# Problem statement
Please copy each line of the records below that holds the word "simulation".

# Data shown
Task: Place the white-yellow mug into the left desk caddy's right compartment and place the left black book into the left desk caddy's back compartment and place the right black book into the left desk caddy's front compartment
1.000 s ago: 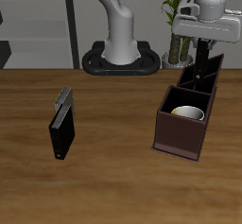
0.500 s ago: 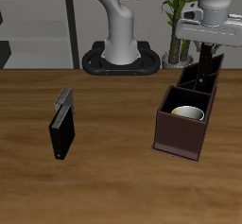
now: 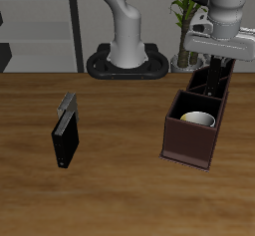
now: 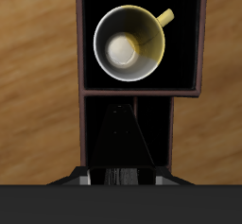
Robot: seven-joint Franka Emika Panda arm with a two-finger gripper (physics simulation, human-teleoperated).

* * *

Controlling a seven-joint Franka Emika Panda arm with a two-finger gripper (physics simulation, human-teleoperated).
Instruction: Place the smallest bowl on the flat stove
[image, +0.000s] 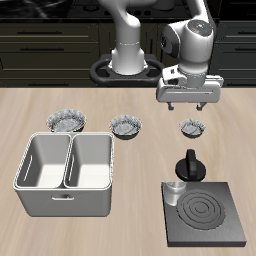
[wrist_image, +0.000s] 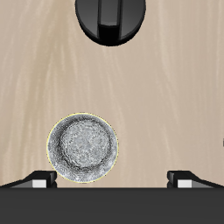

# Response below
Robot: seven-joint Franka Emika Panda arm with a two-finger gripper (physics simulation, human-teleoperated).
Controlling a seven-joint Franka Emika Panda arm with a two-finger gripper (physics simulation, human-teleoperated).

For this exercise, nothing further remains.